ERA ORDE LAMA (1949 - 1966)
[caption caption="Gallery Dealer PT. Udatin (mobil Holden)"]
Upaya pengembangan sektor industri menjadi bagian penting dari nasionalisme ekonomi Indonesia sejak usainya perang kemerdekaan pada tahun 1949. Salah satu proyek pertama yang dilaksanakan di republik yang baru merdeka ini ialah pembangunan pabrik perakitan kendaraan niaga, NV Indonesia Service Company (ISC). Impor mobil utuh (istilah sekarang CBU-Completely Build Up) pun masih berlangsung, terlebih saat menjelang Konferensi Asia Afrika 1955 di Bandung, saat Pemerintah mendatangkan mobil2 seperti Plymouth Belvedere, Opel Kapitan, dan Opel Kadett untuk mendukung pelaksanaan konferensi tersebut. Akibatnya pada dekade 1950an, jalanan di Indonesia lebih didominasi mobil2 buatan Amerika dan Eropah.
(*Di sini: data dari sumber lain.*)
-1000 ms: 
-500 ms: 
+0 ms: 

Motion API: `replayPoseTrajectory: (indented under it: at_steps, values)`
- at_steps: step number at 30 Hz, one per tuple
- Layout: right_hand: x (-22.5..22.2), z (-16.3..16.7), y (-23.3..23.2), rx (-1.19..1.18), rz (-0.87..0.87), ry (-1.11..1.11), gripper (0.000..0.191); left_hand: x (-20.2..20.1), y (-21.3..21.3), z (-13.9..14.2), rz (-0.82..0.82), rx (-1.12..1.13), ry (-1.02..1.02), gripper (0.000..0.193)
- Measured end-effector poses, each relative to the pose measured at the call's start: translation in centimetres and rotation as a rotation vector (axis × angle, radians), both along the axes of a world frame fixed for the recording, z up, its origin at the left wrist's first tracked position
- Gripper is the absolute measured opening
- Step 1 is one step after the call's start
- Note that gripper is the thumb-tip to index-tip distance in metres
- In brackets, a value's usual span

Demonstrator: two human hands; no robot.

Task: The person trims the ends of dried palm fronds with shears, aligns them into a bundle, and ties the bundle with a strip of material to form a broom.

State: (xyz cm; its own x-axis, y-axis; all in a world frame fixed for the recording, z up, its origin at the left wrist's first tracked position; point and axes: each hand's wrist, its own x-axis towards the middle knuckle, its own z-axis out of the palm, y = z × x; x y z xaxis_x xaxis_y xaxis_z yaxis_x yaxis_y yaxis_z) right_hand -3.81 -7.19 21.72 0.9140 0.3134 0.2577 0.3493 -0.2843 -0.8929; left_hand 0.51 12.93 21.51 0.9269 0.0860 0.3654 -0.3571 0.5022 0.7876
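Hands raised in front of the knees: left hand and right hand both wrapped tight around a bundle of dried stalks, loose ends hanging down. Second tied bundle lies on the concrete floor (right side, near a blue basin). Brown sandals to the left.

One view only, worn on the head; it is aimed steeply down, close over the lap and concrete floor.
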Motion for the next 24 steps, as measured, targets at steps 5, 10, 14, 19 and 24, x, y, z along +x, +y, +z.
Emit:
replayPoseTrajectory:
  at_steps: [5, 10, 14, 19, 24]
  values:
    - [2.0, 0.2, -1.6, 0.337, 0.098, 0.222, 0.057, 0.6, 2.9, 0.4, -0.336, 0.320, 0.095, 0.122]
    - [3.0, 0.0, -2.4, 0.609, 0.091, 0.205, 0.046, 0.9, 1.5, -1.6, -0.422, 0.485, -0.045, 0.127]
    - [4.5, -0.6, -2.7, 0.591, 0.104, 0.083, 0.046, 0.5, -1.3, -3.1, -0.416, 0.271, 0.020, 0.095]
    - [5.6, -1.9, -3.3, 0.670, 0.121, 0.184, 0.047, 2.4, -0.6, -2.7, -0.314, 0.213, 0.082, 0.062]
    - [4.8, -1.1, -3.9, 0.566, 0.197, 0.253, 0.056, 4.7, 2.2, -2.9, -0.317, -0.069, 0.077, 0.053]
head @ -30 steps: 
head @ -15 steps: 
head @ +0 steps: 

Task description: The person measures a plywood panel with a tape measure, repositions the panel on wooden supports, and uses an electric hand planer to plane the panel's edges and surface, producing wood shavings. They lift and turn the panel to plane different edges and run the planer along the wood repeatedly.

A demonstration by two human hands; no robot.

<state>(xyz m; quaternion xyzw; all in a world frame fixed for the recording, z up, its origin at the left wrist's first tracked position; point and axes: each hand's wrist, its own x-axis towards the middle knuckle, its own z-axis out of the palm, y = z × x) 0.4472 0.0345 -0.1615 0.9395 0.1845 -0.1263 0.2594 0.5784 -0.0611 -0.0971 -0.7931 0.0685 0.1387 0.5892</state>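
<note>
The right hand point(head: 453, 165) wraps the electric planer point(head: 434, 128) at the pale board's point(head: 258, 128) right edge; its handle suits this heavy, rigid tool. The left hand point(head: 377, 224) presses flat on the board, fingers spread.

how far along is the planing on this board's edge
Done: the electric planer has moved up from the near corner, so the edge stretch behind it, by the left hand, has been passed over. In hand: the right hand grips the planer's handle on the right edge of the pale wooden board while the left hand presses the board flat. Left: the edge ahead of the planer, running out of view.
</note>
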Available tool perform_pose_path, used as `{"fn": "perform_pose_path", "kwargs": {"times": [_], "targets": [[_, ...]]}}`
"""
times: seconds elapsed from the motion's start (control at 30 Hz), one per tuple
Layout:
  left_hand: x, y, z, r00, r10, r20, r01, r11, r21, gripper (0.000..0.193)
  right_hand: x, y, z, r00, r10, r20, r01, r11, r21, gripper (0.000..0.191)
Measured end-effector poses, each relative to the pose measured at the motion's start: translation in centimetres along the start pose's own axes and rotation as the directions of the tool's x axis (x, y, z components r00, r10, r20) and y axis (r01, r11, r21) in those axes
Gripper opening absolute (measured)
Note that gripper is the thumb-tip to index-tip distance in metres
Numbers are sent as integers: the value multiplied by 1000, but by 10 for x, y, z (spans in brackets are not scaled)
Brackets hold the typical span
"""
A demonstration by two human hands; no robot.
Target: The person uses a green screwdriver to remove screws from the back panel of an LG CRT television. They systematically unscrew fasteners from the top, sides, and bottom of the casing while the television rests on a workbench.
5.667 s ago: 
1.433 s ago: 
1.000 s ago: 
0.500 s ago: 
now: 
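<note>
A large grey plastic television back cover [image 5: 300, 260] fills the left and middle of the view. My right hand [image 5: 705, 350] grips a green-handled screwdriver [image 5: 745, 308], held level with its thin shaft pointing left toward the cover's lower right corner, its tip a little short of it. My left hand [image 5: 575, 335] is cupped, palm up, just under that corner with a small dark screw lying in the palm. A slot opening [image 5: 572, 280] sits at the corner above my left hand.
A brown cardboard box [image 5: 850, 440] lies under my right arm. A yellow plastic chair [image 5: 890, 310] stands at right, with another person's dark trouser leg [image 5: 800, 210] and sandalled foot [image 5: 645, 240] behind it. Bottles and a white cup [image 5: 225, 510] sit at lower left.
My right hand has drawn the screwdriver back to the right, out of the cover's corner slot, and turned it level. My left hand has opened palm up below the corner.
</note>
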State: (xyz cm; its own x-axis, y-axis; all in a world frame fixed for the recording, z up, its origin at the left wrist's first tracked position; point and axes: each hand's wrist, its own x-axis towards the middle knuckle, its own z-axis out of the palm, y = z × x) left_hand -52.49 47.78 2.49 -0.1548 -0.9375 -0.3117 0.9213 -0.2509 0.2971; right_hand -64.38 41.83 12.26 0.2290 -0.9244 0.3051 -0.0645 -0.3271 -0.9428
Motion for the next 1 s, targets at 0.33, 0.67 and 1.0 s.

Namun seiring dengan kebijakan nasionalisasi perusahaan2 asing pada paruh kedua dekade 1950an, membuat industri mobil pun terkena dampaknya. Pada tahun 1954, GM resmi menghentikan operasi pabriknya, pada RUPS 14 April 1956, diputuskan untuk melikuidasi NV GMJHM dan Djakarta Branch, dan belakangan assetnya dibeli oleh Bank Industri Negara dan diberi nama Gaya Motor NV. Selama 7 tahun beroperasi (1946-1953), GM mampu menghasilkan dan memasarkan 5.306 kendaraan pribadi, 14.050 kendaraan komersial/kendaraan umum, 3.811 rangka kendaraan komersial/kendaraan umum dan 1.794 kendaraan yang telah diperbaiki, 102 unit perabotan rumah tangga, serta 202 mesin diesel dan mesin-mesin kapal.
Tahun 1961, 100 unit Toyota Land Cruiser beratap kanvas (terpal), yg belakangan populer dengan sebutan jip Toyota kanvas, dibeli oleh Departemen Transmigrasi, Koperasi, dan Pembangunan Masyarakat Desa untuk kebutuhan proyek2 transmigrasi di seluruh penjuru tanah air. Jip Toyota Kanvas ini sempat menjadi kendaraan dinas kebanggaan Mayjen Soeharto pada 1961-1965. Selain itu, di jalanan Jakarta bermunculan bemo alias Daihatsu Midget, yg didatangkan dari Jepang sebagai pampasan perang dalam rangka persiapan Asian Games IV 1962 di Jakarta. Kedua kendaraan inilah cikal bakal merajalelanya mobil2 buatan Jepang di tanah air.
Kemudian disusul oleh jip Nissan Patrol. Kedua mobil itu digunakan di kalangan militer, polisi, pertambangan, dan perkebunan pada saat-saat kejatuhan Orde Lama. Pada awal kehadirannya, jip-jip buatan Jepang itu harus bersaing dengan GAZ (Russia), Land Rover (Inggris), dan jip-jip buatan AS, seperti Willys, Ford, Internasional, dan Cherokee yang sudah ada lebih dahulu. Belakangan juga muncul jip Mitsubishi, yang sosoknya mirip dengan jip Willys.